Task objective =
Retype the listing without any alteration.

Given information =
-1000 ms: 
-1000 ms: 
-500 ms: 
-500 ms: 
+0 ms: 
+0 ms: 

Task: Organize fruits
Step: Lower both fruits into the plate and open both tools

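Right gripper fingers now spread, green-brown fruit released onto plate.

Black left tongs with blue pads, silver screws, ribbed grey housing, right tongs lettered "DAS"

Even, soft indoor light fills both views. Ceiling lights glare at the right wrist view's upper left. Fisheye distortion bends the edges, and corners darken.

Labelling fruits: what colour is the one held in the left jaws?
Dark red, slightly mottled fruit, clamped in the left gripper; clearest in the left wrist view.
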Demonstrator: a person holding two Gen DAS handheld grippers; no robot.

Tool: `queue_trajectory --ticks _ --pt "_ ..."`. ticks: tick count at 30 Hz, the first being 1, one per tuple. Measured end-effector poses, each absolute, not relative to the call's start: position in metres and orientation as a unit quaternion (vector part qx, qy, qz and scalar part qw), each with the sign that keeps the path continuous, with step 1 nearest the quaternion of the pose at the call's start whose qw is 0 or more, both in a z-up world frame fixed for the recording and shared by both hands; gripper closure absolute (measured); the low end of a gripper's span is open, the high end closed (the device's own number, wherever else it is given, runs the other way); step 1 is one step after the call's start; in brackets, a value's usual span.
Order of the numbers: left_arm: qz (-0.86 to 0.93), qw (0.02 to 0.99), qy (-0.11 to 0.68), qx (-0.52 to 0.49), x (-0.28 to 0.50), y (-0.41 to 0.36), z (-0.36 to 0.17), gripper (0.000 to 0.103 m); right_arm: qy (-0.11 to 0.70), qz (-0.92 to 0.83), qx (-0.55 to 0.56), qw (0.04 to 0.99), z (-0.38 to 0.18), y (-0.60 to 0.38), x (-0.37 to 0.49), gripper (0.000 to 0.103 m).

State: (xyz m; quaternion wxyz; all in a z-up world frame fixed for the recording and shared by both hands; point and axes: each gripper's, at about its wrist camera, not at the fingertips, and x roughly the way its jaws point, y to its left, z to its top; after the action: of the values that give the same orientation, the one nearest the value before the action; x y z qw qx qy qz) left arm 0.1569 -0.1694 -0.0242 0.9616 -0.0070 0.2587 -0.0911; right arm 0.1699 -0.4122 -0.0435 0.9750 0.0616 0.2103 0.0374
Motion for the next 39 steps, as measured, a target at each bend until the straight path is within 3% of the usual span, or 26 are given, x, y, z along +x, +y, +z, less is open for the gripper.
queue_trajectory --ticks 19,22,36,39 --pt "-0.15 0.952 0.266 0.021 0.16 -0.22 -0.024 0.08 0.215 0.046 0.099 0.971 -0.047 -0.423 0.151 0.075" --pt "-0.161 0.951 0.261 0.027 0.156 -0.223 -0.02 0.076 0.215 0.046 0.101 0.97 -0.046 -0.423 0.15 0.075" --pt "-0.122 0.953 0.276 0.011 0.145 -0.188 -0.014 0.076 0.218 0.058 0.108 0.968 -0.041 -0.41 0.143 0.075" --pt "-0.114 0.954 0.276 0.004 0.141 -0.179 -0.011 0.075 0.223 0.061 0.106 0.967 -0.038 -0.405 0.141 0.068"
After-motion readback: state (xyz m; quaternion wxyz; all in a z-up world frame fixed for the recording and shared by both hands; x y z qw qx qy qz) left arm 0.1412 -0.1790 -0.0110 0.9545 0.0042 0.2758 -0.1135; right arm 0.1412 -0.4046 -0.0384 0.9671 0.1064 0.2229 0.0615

Answer box =
-1000 ms: 
-1000 ms: 
-500 ms: 
-500 ms: 
+0 ms: 
+0 ms: 

Task: Organize fruits
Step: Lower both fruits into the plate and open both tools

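Right gripper fingers now spread, green-brown fruit released onto plate.

Black left tongs with blue pads, silver screws, ribbed grey housing, right tongs lettered "DAS"

Even, soft indoor light fills both views. Ceiling lights glare at the right wrist view's upper left. Fisheye distortion bends the edges, and corners darken.

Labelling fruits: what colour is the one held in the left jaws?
Dark red, slightly mottled fruit, clamped in the left gripper; clearest in the left wrist view.
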Demonstrator: a person holding two Gen DAS handheld grippers; no robot.

Tool: `queue_trajectory --ticks _ --pt "_ ..."`. ticks: tick count at 30 Hz, the first being 1, one per tuple. Measured end-effector poses, each absolute, not relative to the call's start: position in metres and orientation as a unit quaternion (vector part qx, qy, qz and scalar part qw), each with the sign that keeps the path continuous, with step 1 nearest the quaternion of the pose at the call's start whose qw is 0 or more, both in a z-up world frame fixed for the recording and shared by both hands; gripper closure absolute (measured); the low end of a gripper's span is open, the high end closed (the device's own number, wherever else it is given, runs the other way); step 1 is one step after the call's start; in brackets, a value's usual span.
Order of the numbers: left_arm: qz (-0.86 to 0.93), qw (0.02 to 0.99), qy (-0.11 to 0.68), qx (-0.52 to 0.49), x (-0.28 to 0.50), y (-0.41 to 0.36), z (-0.36 to 0.17), gripper (0.000 to 0.103 m); right_arm: qy (-0.11 to 0.70), qz (-0.92 to 0.83), qx (-0.55 to 0.56), qw (0.04 to 0.99), z (-0.38 to 0.18), y (-0.60 to 0.38), x (-0.37 to 0.49), gripper (0.000 to 0.103 m).

State: (xyz m; quaternion wxyz; all in a z-up world frame fixed for the recording and shared by both hands; point and axes: each gripper's, at about its wrist camera, not at the fingertips, and x roughly the way its jaws point, y to its left, z to its top; after the action: of the values that give the same orientation, the one nearest the value before the action; x y z qw qx qy qz) left arm 0.1569 -0.1694 -0.0242 0.9616 -0.0070 0.2587 -0.0911; right arm 0.1699 -0.4122 -0.0435 0.9750 0.0616 0.2103 0.0374
Motion for the next 39 steps, as measured, a target at each bend until the straight path is within 3% of the usual span, or 26 are given, x, y, z along +x, +y, +z, less is open for the gripper.
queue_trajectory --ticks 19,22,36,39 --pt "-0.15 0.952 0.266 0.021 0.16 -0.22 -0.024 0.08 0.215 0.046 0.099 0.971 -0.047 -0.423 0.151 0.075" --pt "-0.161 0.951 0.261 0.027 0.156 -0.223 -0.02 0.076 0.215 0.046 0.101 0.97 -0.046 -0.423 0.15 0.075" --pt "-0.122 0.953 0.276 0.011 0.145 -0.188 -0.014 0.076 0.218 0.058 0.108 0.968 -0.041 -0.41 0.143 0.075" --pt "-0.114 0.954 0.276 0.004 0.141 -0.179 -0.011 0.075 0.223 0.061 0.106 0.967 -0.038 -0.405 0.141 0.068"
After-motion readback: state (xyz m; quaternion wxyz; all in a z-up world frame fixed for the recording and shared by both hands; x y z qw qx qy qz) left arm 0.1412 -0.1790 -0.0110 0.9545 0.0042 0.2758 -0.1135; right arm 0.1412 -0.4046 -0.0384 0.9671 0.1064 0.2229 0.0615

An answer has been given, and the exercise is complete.